Сохранившаяся переписка свидетельствует о том, что во Всероглавштабе вполне разделяли прагматичное и по-имперски высокомерное отношение к инородцам
. Это неудивительно, если учесть, что большинство руководящих должностей во Всероглавштабе занимали генштабисты старой школы, включая и начальника – бывшего генерал-майора А.А. Самойло. Часть из них перешла с аналогичных должностей в административно-мобилизационном аппарате Военного министерства Российской империи. В циркуляре Самойло, разосланном 23 июля 1920 г. военкомам перечисленных выше округов, обращает на себя внимание специфическая лексика, более органичная самодержавной эпохе: «При обсуждении вопроса принять во внимание: 1) соображения политические, в силу которых милитаризация какой-либо группы ненадежного инородческого населения могла бы явиться опасной для государства; 2) условия географические и климатические, по которым привлечение той или иной группы населения к воинской повинности, не давая армии существенных выгод, сопряжено с огромными трудностями; 3) характерные физические и культурные свойства населения, в силу чего то или иное племя по своей дикости и физической слабости может оказаться совершенно непригодным для комплектования войск; 4) местные условия и обстоятельства, при которых общегосударственная польза, достигаемая временным освобождением какой-либо народности от воинской повинности, превышает невыгоды этой меры»[459].Параллельно рассылке запросов были предприняты пробные мобилизации в некоторых местностях, где они не проводились никогда ранее, в частности в Калмыкии и в Туркестанском крае. Летом 1920 г. мобилизации граждан 1901–1885 гг. рождения последовательно проводились в Закаспийской, Самаркандской, Ферганской, Сырдарьинской, Семиреченской областях. Уже 22 августа в Туркестанском крае было зачислено в армию 28 296 мобилизованных, из которых 23 156 человек составляли лица коренных национальностей (в документах все они объединены под рубрикой «мусульмане»). К 1 ноября 1920 г. их число выросло до 29 499 человек (в войска было отправлено 25,6 тыс. человек)[460]

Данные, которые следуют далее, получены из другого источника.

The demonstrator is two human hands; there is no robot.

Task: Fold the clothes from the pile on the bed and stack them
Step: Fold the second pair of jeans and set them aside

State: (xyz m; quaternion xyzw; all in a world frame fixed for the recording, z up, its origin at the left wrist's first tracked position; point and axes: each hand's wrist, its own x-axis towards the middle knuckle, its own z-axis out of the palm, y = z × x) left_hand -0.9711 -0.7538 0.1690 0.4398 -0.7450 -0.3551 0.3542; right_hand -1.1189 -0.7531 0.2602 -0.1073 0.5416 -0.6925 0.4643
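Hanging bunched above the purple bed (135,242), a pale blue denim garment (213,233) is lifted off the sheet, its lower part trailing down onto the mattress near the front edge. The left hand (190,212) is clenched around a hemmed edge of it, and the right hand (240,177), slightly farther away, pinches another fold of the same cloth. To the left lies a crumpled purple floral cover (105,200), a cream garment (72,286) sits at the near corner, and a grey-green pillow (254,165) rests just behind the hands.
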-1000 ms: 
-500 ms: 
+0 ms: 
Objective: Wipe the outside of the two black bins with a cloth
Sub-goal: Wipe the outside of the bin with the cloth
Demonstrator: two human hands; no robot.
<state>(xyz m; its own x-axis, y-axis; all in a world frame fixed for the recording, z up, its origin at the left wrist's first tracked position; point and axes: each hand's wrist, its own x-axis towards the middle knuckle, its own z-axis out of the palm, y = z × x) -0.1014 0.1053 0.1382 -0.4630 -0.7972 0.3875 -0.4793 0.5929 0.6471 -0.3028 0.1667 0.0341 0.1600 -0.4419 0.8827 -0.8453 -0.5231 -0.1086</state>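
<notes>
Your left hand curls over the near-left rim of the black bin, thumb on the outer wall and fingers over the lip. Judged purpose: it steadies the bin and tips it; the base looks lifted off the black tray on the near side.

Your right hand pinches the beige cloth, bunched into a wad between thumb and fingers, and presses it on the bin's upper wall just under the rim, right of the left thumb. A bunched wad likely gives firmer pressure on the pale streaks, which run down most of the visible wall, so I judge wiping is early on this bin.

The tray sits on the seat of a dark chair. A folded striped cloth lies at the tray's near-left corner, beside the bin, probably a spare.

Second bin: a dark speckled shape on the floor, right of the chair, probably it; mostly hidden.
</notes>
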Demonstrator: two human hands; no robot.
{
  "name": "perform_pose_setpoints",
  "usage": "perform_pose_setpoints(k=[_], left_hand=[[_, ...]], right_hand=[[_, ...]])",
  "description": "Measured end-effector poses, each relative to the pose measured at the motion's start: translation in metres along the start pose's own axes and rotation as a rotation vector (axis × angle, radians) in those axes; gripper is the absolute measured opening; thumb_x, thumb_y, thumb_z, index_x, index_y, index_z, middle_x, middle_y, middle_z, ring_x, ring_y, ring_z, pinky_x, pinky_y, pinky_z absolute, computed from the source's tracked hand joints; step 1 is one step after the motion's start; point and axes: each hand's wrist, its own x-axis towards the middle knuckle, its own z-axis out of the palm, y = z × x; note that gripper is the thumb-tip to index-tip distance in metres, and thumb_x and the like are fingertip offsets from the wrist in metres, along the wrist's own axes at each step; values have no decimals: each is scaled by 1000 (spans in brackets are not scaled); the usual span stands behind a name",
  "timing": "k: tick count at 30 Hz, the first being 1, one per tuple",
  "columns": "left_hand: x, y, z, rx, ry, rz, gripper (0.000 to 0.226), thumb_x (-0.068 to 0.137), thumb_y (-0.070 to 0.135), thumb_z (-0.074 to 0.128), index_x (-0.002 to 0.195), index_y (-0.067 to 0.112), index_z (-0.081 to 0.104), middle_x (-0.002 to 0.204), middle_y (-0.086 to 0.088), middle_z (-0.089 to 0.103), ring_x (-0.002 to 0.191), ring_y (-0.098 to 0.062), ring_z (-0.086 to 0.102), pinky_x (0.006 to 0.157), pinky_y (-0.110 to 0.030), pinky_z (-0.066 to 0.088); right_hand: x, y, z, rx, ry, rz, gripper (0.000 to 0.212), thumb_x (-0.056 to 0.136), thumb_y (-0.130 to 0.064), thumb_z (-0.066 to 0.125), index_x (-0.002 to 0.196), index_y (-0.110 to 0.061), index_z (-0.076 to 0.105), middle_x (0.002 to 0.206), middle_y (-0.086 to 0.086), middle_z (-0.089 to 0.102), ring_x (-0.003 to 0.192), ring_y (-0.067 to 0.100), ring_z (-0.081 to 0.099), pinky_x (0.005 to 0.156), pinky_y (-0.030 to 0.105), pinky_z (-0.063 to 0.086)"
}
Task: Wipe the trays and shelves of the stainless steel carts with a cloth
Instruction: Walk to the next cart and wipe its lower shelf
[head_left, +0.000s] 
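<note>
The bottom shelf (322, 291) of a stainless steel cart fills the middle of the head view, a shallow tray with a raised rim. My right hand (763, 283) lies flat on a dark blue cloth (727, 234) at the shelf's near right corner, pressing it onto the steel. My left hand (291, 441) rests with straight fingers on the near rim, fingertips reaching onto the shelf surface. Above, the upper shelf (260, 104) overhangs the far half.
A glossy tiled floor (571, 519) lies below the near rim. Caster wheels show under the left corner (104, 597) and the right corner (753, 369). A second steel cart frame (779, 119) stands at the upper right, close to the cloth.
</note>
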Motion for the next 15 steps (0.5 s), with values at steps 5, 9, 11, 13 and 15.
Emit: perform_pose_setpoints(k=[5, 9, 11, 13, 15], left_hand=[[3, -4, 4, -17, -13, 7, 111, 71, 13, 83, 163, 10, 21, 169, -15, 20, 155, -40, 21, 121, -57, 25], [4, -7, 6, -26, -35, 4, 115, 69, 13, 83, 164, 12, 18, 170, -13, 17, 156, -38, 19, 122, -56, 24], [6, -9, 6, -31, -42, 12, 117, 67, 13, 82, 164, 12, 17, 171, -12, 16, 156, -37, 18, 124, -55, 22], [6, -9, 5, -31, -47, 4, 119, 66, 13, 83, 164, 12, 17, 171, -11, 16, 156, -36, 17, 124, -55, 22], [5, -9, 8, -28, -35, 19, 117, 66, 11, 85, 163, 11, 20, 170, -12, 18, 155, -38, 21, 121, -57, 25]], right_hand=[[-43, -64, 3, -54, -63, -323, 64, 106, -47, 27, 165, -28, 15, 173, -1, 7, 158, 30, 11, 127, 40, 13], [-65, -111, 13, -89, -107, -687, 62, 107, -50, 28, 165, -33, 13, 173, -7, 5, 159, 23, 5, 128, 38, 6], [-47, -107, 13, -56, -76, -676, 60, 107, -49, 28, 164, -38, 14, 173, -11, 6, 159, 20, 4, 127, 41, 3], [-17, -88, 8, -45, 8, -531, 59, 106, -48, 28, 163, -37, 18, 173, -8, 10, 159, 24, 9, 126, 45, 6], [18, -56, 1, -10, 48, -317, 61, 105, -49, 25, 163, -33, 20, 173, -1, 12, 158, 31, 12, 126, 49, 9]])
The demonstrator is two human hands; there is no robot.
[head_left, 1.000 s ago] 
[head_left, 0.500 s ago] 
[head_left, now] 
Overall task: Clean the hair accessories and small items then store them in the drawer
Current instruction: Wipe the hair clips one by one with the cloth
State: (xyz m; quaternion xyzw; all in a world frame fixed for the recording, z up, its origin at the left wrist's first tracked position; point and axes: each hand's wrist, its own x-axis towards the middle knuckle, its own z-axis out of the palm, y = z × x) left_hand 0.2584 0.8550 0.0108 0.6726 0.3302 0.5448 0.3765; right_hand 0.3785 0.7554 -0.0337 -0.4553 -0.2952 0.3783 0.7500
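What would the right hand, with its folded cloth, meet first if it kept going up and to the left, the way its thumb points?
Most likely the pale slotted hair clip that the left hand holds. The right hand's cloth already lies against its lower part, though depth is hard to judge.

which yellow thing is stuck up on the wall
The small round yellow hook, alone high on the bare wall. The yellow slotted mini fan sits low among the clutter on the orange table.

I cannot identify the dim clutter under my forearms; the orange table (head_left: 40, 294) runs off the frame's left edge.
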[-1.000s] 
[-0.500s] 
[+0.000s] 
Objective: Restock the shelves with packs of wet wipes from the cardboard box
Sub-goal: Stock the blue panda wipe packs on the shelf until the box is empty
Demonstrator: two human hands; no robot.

.Одновременно продолжалось обсуждение самой возможности распространения воинской обязанности на восточные народы. В течение осени 1920 г. поступали ответы с мест. Большей частью они содержали отрицательные заключения. Так, Калмыцкий отдел при Наркомнаце ссылался на полную хозяйственную разруху Калмыцой степи и острую нехватку рабочих рук в связи с мобилизациями[461]
. В ноябре 1920 г. Восточно-Сибирский окрвоенком сообщил, что развертывание призыва связано с «весьма серьезными затруднениями: дикость инородцев, незнание русского языка, заразные болезни, привычка к климату, инертность к восприятию социализма». Полагалось возможным призвать два молодых возраста оседлого населения и части кочевого (бурят, якутов, татар, тунгусов, карагасов[462], каченов и хакасов), но отсрочив призыв на полгода для проведения учета населения, его медицинского освидетельствования и политической подготовки.В числе мотивов в пользу
призыва называлась необходимость «успокоения русского населения», ожидавшего уравнивания народов в несении воинской повинности. Предлагалось для адаптации призванных первоначально содержать их в трудовых частях, в которых произвести отбор наиболее выносливых. Вообще, физической пригодности и физической выносливости окраинных народов к военной службе придавалось большое значение. Чтобы не оказывать шокирующего влияния на организм, предлагалось «призванных и принятых инородцев перемещать по параллели, а не в меридиональном направлении, так как это отзовется гибельно на их здоровье»[463]. В другой записке из того же округа отмечалось, что «инородцы Восточной Сибири (кроме бурят)… вследствие крайне низкой степени общего развития и усиления бродяжничества[464], являются неподготовленным и сырым материалом, требующим длительной обработки. В климатическом отношении веками приспособившись к определенным климатическим условиям, инородцы не могут безболезненно переносить перемену в климате, вызывающую в их среде массовые заболевания и смертность»[465].